Moreover, Christians tend to fool ourselves into believing it’s our beliefs that make us better people, not our behavior or witness. It’s as though we’ve thoroughly and critically studied the Bible, noted and recorded all the truth it contains, but it doesn’t transform who we are.

We forget that the central message of the Bible is in fact transformation and conversion. And not conversion that simply happens to an individual confined to a spiritual or private , agenda.

Walter Brueggemann, the great OT scholar highlights that the “central converting action in the Bible is the formation of a new community that lives in covenant with the Lord, this God like whom there is no other.”

The prophets of Israel were seen always vigourously calling Israel to conversion, and always with urgent political and economic implications – calling God’s people to live their lives personal AND corporate with the goal of bringing about justice, righteousness and faithfulness.
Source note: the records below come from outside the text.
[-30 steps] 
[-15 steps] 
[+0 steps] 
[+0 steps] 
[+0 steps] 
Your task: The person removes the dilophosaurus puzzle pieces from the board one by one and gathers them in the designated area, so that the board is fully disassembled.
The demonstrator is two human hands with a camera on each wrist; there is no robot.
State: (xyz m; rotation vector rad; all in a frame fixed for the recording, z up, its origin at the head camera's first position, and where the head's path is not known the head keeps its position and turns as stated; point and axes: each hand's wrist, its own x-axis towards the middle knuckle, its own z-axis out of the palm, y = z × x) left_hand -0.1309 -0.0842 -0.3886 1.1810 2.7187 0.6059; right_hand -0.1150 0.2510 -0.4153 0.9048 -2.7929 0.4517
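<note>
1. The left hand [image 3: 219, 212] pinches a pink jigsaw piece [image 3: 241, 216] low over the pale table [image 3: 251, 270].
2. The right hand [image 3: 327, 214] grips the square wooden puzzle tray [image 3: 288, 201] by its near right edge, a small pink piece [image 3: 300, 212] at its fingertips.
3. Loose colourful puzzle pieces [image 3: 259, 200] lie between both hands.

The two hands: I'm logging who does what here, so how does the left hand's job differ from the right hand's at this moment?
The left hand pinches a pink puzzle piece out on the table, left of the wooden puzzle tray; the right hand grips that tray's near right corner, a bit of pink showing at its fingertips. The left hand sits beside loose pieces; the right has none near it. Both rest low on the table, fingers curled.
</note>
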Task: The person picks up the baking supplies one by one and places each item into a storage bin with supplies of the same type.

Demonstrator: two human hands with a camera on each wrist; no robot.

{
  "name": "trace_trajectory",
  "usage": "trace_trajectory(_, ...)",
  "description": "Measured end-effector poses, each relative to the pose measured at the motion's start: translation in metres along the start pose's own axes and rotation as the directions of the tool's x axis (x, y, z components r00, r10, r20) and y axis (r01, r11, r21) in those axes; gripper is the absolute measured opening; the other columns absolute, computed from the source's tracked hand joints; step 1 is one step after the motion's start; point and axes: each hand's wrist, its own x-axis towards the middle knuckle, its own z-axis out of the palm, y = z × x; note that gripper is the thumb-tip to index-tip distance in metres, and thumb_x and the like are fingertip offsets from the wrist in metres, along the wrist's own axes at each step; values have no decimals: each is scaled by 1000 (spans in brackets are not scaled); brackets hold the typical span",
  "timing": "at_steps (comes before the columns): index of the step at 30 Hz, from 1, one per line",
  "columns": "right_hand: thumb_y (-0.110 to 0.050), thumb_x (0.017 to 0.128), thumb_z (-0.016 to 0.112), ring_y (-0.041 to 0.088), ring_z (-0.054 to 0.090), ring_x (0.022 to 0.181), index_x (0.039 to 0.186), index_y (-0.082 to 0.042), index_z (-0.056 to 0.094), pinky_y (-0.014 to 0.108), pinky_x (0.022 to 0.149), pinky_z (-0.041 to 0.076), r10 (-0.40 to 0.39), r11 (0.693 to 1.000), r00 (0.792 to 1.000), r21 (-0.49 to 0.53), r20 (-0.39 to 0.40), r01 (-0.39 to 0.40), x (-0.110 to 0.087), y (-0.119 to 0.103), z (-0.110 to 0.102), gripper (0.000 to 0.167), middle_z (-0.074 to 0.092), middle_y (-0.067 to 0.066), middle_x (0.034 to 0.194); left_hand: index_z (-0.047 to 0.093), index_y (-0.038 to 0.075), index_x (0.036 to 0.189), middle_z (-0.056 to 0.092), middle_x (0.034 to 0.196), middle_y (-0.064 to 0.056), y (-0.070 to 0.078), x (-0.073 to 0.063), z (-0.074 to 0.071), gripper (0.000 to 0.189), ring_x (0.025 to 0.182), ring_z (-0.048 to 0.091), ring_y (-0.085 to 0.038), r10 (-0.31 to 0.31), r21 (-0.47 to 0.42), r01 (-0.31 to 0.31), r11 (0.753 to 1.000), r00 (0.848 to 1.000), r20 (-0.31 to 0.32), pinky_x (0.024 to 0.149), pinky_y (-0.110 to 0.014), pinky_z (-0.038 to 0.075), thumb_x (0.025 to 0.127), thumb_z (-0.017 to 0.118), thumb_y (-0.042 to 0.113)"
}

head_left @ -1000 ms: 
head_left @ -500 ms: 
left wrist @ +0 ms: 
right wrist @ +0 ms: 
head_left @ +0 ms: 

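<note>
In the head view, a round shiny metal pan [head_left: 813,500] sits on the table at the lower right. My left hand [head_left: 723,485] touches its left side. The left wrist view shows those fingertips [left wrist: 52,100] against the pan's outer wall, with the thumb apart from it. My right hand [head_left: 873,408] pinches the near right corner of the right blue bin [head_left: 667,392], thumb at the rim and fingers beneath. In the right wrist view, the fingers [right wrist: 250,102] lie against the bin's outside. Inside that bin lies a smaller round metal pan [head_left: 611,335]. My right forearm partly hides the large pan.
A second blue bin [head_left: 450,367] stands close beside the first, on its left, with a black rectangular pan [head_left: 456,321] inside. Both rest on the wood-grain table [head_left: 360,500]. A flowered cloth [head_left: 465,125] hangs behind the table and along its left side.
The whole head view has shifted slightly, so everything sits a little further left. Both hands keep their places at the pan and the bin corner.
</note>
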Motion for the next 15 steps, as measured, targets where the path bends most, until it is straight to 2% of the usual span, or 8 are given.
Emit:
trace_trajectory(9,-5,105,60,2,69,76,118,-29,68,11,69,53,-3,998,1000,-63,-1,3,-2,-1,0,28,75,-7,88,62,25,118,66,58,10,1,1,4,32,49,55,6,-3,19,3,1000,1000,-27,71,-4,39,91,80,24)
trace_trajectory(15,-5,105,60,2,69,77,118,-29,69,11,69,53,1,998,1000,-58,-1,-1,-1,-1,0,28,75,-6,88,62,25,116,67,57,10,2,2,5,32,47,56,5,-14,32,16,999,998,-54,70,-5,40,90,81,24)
And in the NT as well, the call to conversion is Jesus’ central teaching. Jesus brought the good news of a new age which invites all to new ways of life. Walter Brueggemann states that Jesus “announces the old order has lost its power, the old system that exploits and dehumanizes, where people covet, control and manipulate, where the poor and rejected are made powerless, and where the well-off are settled comfortably assuming God has blessed them.”

Jesus exposed these people and this system. And brought good news to the poor, the rejected, the left behind, the homeless. Jesus said to them, “Welcome Home”, “You belong”, “You are My beloved”. And I believe that is why Jesus died. Because he rejected the deathly ways of the old order and showed that it has no power over us. And it is what Jesus calls his people do to with him – die to the old, be born again into the new!

Let me return to the Potter’s house where we started and ask, What kind of pot are you? What’s inside you, what are you holding, what are you full of? And what do you pour out? What kinds of pots are we in FCC? What are WE full of and what do WE pour out for the world to see and receive? The Potter has made us for a purpose – a holy purpose – wonderfully made, precious and beautiful, but more than that we have been made to hold and pour out the love of God to all, to deny the old and embrace the new way of life in Christ, with all our heart, all our mind, all our soul and all our strength. Amen.